**Task details**
Scan the entries below and return each line that contains "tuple".

**Records to use**
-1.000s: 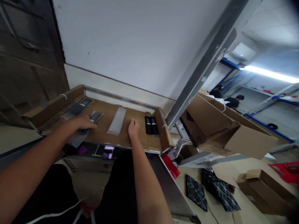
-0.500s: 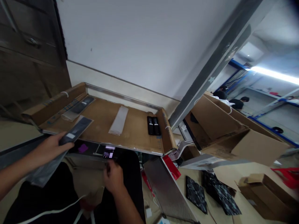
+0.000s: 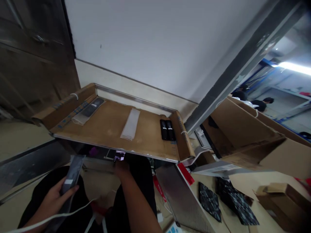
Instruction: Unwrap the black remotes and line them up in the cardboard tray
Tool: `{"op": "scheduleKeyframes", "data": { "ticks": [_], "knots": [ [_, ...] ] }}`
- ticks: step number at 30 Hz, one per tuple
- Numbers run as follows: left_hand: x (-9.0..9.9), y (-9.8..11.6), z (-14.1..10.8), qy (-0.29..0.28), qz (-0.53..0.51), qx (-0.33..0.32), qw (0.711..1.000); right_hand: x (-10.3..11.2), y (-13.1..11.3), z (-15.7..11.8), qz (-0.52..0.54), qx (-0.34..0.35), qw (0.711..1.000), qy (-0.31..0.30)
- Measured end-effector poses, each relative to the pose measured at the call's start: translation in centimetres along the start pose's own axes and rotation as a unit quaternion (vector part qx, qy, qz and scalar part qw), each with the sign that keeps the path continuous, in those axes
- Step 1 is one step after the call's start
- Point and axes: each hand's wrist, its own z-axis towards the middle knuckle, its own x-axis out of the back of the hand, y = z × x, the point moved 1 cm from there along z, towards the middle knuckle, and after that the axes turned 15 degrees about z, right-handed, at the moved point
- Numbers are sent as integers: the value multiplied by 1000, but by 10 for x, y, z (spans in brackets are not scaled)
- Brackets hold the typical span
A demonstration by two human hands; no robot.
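Observation:
My left hand (image 3: 57,197) grips a dark item in a clear plastic sleeve (image 3: 74,166) with a small white label, held low over my left leg. Near the tray's front edge, my right hand (image 3: 121,168) is at the lower end of a lit phone (image 3: 119,156); its fingers are dark and blurred. On the cardboard-lined tray (image 3: 109,126) lie a similar sleeved dark item (image 3: 91,110) at the left, a folded whitish sleeve (image 3: 130,124) in the middle and two black labelled items (image 3: 167,130) side by side at the right.
A large open carton (image 3: 245,129) stands right of the tray, beside a grey post (image 3: 233,68). Black patterned bags (image 3: 210,201) and a smaller carton (image 3: 284,204) lie at lower right. A white cord (image 3: 73,212) crosses my lap. People are in the far background.
My left hand has drawn the sleeved item down and back from the tray's front left corner to my lap. My right hand has moved up to the phone. The view has shifted slightly.

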Motion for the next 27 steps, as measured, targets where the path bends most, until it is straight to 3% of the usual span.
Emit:
{"op": "scheduleKeyframes", "data": {
  "ticks": [3, 5, 12, 19, 27],
  "knots": [
    [2, -6, 0, 71, -114, 79, 988, -15, -1, -14, 1, 18, 1000, -2],
    [4, -6, 3, 60, -140, 90, 984, -22, 2, -22, 17, 20, 1000, 7],
    [-1, 2, 10, 42, -138, 61, 988, -29, 9, -15, 61, -10, 998, 12],
    [-2, -2, 8, 67, -118, 49, 990, -36, 9, -8, 89, -13, 996, 17],
    [-4, -7, 13, 58, -86, 42, 994, -28, 3, -12, 89, 10, 996, 17]
  ]
}}
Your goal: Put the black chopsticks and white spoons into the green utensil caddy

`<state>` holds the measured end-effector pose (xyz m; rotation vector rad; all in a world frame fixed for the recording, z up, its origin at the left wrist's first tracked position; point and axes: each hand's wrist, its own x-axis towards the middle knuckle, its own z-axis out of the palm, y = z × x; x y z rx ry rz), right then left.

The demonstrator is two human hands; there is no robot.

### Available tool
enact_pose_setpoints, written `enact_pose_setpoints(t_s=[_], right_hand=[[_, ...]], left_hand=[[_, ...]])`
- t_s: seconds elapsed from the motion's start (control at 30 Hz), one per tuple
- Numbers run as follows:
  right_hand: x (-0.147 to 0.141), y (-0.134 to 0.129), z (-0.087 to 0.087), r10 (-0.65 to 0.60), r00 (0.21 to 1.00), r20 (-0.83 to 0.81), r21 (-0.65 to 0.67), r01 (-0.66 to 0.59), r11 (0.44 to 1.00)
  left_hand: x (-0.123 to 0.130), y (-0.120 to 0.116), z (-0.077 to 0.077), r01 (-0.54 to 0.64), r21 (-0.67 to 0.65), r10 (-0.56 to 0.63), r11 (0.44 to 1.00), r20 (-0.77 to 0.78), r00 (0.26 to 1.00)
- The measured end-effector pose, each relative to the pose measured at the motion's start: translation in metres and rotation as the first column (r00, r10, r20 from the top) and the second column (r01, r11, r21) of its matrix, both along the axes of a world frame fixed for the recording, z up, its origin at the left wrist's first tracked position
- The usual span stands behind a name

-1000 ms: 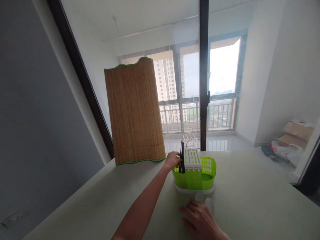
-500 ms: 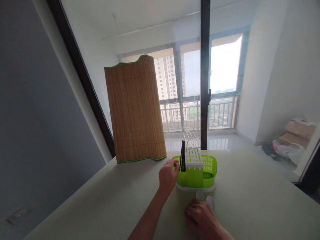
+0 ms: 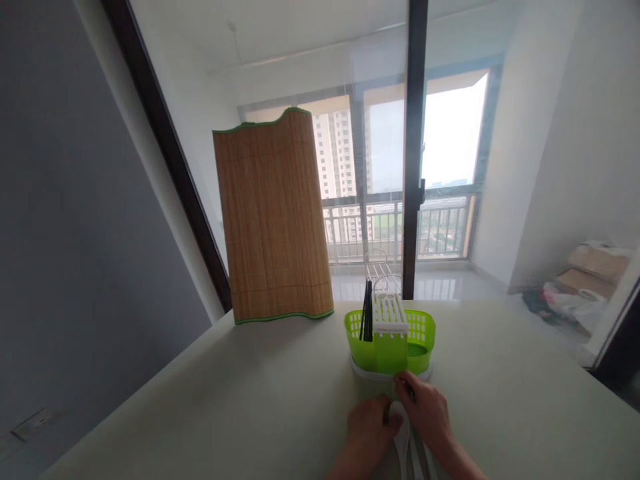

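A green basket [image 3: 361,347] with a white rim at its base stands on the table. Black chopsticks [image 3: 367,313] lean upright in its left part, beside a white slatted rack [image 3: 390,313]. Just in front of the basket, my right hand [image 3: 425,407] has its fingers pinched together; what they hold, if anything, is too small to name. To its left, my left hand [image 3: 370,427] curls its fingers at the bowl of a white spoon [image 3: 401,433]. More pale handles lie beside the spoon, partly under my right hand.
An upright bamboo mat [image 3: 273,220] with green edging stands behind the basket on the left. A glass door with a dark frame [image 3: 414,147] is beyond the table [image 3: 280,387]. Boxes and bags [image 3: 595,267] lie on the floor at far right.
My left hand has moved from the chopsticks down to the spoon in front of the basket. My right hand has risen towards the basket's front, and the spoons have shifted nearer to me.
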<state>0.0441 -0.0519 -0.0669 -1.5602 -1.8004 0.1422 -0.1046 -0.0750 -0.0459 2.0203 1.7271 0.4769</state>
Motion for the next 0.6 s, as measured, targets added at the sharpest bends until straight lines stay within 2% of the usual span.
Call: enact_pose_setpoints(t_s=[0.07, 0.13, 0.2, 0.3, 0.37, 0.43, 0.5, 0.6], right_hand=[[-0.002, -0.001, 0.0, 0.02, 1.0, 0.008, 0.01, -0.02, 1.0], [-0.004, -0.002, 0.0, 0.057, 0.998, 0.007, 0.033, -0.057, 0.998], [-0.005, -0.003, 0.001, 0.098, 0.995, 0.01, 0.06, -0.099, 0.993], [-0.007, -0.004, 0.002, 0.136, 0.99, 0.02, 0.095, -0.137, 0.986], [-0.008, -0.005, 0.004, 0.154, 0.988, 0.02, 0.119, -0.155, 0.981], [-0.01, -0.007, 0.006, 0.17, 0.985, 0.034, 0.133, -0.173, 0.976], [-0.012, -0.01, 0.009, 0.184, 0.981, 0.067, 0.132, -0.191, 0.973], [-0.014, -0.012, 0.01, 0.203, 0.973, 0.11, 0.126, -0.216, 0.968]], left_hand=[[0.001, 0.001, -0.002, 0.019, -0.011, -0.019, 1.0, -0.021, 1.0], [-0.004, 0.001, 0.004, 0.004, -0.011, -0.003, 1.0, 0.008, 1.0], [-0.013, 0.0, 0.017, -0.036, 0.02, 0.035, 0.999, 0.058, 0.998], [-0.034, -0.005, 0.042, -0.132, 0.155, 0.11, 0.979, 0.142, 0.984], [-0.048, -0.01, 0.056, -0.2, 0.276, 0.154, 0.94, 0.178, 0.972], [-0.06, -0.016, 0.063, -0.235, 0.408, 0.176, 0.882, 0.177, 0.968], [-0.068, -0.021, 0.064, -0.226, 0.516, 0.176, 0.826, 0.144, 0.974], [-0.073, -0.026, 0.06, -0.169, 0.579, 0.15, 0.798, 0.08, 0.985]])
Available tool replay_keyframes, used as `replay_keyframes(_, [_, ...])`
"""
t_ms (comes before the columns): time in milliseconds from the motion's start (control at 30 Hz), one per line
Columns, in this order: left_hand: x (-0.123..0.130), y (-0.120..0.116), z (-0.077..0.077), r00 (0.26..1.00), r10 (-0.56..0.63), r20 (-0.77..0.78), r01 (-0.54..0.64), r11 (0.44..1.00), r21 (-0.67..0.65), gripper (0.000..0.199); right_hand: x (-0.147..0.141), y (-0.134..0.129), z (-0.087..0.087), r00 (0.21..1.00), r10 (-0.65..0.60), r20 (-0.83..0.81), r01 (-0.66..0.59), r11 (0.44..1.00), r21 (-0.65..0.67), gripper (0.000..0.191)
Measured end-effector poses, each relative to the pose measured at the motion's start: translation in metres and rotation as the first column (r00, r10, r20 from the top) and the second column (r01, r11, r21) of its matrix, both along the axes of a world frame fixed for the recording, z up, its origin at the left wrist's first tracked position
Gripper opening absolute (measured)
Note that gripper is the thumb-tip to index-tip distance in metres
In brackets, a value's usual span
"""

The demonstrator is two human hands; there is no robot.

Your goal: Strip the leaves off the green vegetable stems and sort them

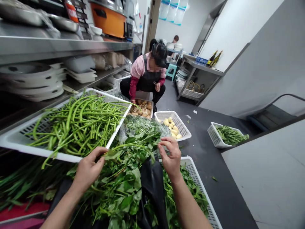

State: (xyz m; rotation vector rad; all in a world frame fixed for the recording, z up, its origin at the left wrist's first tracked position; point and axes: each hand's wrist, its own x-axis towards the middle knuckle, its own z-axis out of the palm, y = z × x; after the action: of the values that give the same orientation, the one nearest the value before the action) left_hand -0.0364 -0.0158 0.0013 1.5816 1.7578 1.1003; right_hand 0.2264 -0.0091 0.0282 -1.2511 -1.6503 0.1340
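Observation:
My left hand (91, 168) is closed, thumb against fingers, on a leafy green stem (130, 147) that stretches toward the right. Near the stem's far end, my right hand (171, 156) has its thumb and fingers bent together in a pinch; what lies between them is too small to tell. Under both hands spreads a large heap of leafy greens (124, 187), partly in a clear plastic bag (145, 124). Left of it, a white basket (91, 92) holds long green stalks (78, 121). Another white basket (202, 187) with greens stands below my right hand.
A person (147, 70) squats ahead over a box of brown potatoes (143, 106). Peeled potatoes lie in a white basket (184, 127). A basket of green vegetables (230, 135) sits on the floor at right. A metal shelf (71, 47) with dishes and an orange pot (108, 20) runs along the left.

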Motion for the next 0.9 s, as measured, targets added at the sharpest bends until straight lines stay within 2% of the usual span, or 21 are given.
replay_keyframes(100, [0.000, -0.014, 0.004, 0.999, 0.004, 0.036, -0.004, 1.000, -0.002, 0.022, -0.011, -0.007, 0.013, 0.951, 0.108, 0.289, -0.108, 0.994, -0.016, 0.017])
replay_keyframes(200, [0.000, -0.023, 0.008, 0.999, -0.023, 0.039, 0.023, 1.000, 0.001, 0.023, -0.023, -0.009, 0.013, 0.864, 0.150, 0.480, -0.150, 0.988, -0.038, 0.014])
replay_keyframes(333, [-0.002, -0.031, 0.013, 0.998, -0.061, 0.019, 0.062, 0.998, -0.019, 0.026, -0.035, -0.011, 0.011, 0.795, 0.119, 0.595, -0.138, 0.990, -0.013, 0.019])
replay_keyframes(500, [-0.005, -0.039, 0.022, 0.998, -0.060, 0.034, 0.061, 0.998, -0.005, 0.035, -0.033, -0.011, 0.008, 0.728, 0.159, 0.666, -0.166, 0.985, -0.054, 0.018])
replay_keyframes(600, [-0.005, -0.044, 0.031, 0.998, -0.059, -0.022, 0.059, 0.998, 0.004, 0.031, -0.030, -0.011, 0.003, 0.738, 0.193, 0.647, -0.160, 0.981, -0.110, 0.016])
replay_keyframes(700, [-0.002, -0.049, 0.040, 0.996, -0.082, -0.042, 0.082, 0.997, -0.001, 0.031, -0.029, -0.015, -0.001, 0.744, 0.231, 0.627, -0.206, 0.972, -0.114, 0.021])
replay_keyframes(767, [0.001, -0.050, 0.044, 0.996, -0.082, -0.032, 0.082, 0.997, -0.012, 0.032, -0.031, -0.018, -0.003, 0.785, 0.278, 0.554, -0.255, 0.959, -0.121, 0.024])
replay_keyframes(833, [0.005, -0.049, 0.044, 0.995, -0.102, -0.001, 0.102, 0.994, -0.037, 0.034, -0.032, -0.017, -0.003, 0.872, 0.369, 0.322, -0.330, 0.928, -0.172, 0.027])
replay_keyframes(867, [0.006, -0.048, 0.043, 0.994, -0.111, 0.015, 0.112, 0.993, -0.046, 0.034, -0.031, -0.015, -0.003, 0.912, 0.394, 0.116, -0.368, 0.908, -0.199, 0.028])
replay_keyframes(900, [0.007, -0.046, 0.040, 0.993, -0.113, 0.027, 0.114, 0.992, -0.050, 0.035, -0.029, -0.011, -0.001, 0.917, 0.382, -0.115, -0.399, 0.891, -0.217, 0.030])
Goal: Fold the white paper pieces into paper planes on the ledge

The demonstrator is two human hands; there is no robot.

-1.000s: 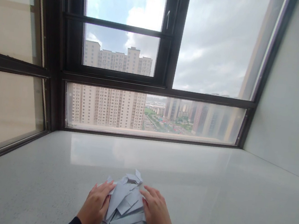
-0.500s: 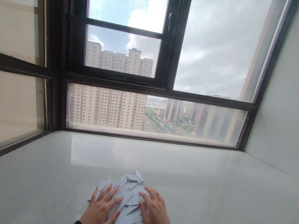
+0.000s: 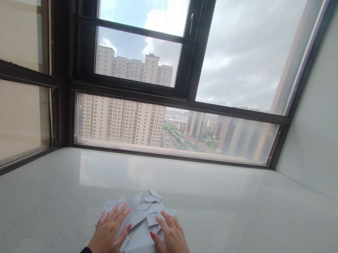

**Response to this task**
- ticks: step number at 30 Hz, one per tuple
- t_s: seconds elapsed from the motion's start (control at 30 Hz), one per tuple

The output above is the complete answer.